===== Exercise data

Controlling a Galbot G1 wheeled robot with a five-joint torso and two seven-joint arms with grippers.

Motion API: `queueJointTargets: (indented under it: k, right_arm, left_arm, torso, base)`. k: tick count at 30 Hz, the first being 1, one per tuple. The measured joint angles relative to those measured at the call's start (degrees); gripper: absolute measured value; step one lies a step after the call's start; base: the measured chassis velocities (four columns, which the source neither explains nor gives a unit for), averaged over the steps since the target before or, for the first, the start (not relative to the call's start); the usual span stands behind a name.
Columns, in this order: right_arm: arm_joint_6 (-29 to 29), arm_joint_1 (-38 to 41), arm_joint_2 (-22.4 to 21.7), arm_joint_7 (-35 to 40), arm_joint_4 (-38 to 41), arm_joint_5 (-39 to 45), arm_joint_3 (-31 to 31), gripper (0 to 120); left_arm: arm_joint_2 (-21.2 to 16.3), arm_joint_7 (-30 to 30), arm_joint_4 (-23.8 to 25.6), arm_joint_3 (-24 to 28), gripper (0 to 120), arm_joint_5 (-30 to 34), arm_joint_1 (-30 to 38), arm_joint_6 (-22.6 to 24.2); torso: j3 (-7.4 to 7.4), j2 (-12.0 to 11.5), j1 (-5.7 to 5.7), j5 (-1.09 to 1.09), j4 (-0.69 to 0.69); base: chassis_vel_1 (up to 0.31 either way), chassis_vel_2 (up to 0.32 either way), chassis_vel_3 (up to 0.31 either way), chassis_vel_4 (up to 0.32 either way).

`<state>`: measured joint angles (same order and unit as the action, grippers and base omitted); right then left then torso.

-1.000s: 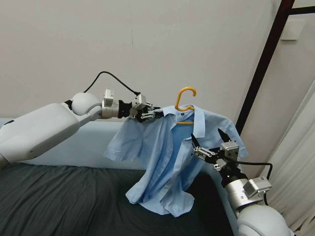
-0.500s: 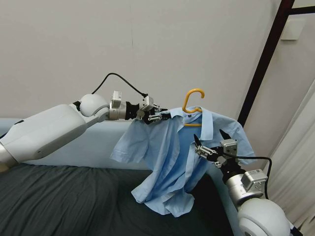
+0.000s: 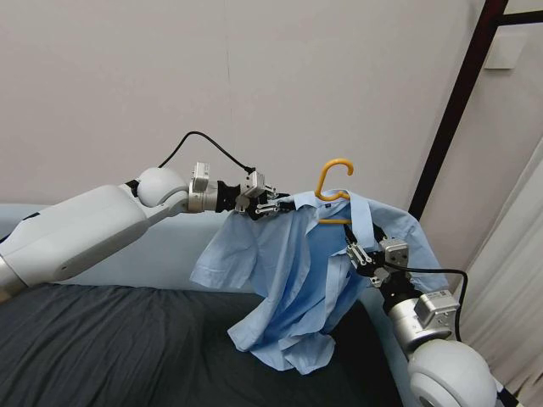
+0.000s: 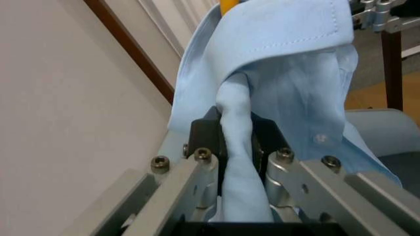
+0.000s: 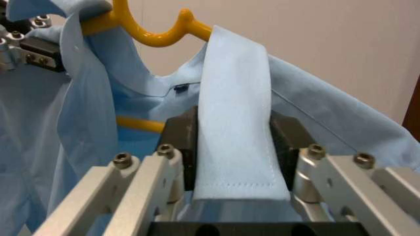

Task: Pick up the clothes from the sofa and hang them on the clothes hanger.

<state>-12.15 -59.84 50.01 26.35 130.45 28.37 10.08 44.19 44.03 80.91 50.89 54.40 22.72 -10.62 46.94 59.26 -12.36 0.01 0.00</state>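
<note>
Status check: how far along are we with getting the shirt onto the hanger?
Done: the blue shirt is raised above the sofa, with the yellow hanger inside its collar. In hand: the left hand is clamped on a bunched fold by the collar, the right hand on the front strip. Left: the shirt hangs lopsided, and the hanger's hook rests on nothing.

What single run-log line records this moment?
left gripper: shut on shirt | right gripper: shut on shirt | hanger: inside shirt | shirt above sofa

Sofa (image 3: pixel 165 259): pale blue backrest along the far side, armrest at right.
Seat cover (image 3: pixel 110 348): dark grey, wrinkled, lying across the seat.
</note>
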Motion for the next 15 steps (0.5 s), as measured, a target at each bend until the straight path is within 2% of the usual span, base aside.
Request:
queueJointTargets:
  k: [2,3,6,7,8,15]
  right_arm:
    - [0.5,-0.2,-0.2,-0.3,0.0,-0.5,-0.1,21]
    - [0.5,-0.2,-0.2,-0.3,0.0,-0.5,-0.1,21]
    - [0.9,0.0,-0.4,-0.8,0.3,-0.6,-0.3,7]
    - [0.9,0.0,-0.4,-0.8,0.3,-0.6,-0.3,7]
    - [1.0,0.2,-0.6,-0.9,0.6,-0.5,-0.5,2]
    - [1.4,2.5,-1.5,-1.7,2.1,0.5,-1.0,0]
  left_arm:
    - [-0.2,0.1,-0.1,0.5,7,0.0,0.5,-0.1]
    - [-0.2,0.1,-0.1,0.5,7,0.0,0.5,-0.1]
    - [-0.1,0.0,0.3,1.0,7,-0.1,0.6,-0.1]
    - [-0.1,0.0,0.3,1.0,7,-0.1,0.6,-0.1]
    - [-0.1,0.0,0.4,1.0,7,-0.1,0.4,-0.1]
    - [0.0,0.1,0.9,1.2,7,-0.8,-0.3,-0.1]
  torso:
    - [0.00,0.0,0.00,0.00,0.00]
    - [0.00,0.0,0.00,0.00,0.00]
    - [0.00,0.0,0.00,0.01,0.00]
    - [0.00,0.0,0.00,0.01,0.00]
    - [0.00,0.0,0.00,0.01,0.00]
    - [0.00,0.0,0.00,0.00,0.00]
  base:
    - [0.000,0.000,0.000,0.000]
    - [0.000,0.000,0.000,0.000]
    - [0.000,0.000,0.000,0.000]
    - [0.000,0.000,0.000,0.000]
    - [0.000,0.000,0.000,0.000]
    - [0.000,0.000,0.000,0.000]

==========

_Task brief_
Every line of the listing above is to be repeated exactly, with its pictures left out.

_Answer space_
Controlling a Galbot G1 wheeled robot with a five-joint torso and two seven-joint arms with grippers.

Motion API: `queueJointTargets: (indented under it: k, right_arm, left_arm, torso, base)`. k: tick count at 30 Hz, the first being 1, one per tuple. The measured joint angles relative to those measured at the call's start (degrees); gripper: absolute measured value; step one lies a step after the call's start; base: the measured chassis velocities (four columns, which the source neither explains nor gives a unit for), averaged over the steps since the target before or, for the first, the start (not relative to the call's start); the usual span stands behind a name.
Columns, in this order: right_arm: arm_joint_6 (-29 to 29), arm_joint_1 (-38 to 41), arm_joint_2 (-22.4 to 21.7), arm_joint_7 (-35 to 40), arm_joint_4 (-38 to 41), arm_joint_5 (-39 to 45), arm_joint_3 (-31 to 31), gripper (0 to 120); left_arm: arm_joint_2 (-21.2 to 16.3), arm_joint_7 (-30 to 30), arm_joint_4 (-23.8 to 25.6), arm_joint_3 (-24 to 28), gripper (0 to 120), arm_joint_5 (-30 to 34), arm_joint_1 (-30 to 38), arm_joint_6 (-22.6 to 24.2); torso: j3 (-7.4 to 7.4), j2 (-12.0 to 11.5), j1 (-5.7 to 5.7), j5 (-1.09 to 1.09), j4 (-0.69 to 0.69); base: chassis_vel_1 (up to 0.31 either way), chassis_vel_2 (up to 0.32 either way), chassis_vel_3 (up to 0.31 either way), chassis_vel_4 (up to 0.32 either way).

`<state>`: measured joint angles (same order and unit as the action, grippers and base omitted); right then left then torso.

-1.000s: 
-0.500s: 
+0.000s: 
+0.000s: 
+0.000s: 

Task: Pick up the clothes from the sofa and hang them on the clothes hanger.

<state>-12.15 -59.84 50.01 26.35 130.45 28.37 10.08 44.19 44.03 80.91 50.89 54.40 22.72 -10.62 46.94 59.26 -12.36 0.01 0.00</state>
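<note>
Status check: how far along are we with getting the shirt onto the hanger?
Done: the blue shirt is raised above the sofa, with the yellow hanger inside its collar. In hand: the left hand is clamped on a bunched fold by the collar, the right hand on the front strip. Left: the shirt hangs lopsided, and the hanger's hook rests on nothing.

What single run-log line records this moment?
left gripper: shut on shirt | right gripper: shut on shirt | hanger: inside shirt | shirt above sofa

Sofa (image 3: pixel 165 259): pale blue backrest along the far side, armrest at right.
Seat cover (image 3: pixel 110 348): dark grey, wrinkled, lying across the seat.
</note>
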Motion for the next 15 steps (0.5 s), as measured, a target at each bend until the straight path is within 2% of the usual span, base aside.
Request:
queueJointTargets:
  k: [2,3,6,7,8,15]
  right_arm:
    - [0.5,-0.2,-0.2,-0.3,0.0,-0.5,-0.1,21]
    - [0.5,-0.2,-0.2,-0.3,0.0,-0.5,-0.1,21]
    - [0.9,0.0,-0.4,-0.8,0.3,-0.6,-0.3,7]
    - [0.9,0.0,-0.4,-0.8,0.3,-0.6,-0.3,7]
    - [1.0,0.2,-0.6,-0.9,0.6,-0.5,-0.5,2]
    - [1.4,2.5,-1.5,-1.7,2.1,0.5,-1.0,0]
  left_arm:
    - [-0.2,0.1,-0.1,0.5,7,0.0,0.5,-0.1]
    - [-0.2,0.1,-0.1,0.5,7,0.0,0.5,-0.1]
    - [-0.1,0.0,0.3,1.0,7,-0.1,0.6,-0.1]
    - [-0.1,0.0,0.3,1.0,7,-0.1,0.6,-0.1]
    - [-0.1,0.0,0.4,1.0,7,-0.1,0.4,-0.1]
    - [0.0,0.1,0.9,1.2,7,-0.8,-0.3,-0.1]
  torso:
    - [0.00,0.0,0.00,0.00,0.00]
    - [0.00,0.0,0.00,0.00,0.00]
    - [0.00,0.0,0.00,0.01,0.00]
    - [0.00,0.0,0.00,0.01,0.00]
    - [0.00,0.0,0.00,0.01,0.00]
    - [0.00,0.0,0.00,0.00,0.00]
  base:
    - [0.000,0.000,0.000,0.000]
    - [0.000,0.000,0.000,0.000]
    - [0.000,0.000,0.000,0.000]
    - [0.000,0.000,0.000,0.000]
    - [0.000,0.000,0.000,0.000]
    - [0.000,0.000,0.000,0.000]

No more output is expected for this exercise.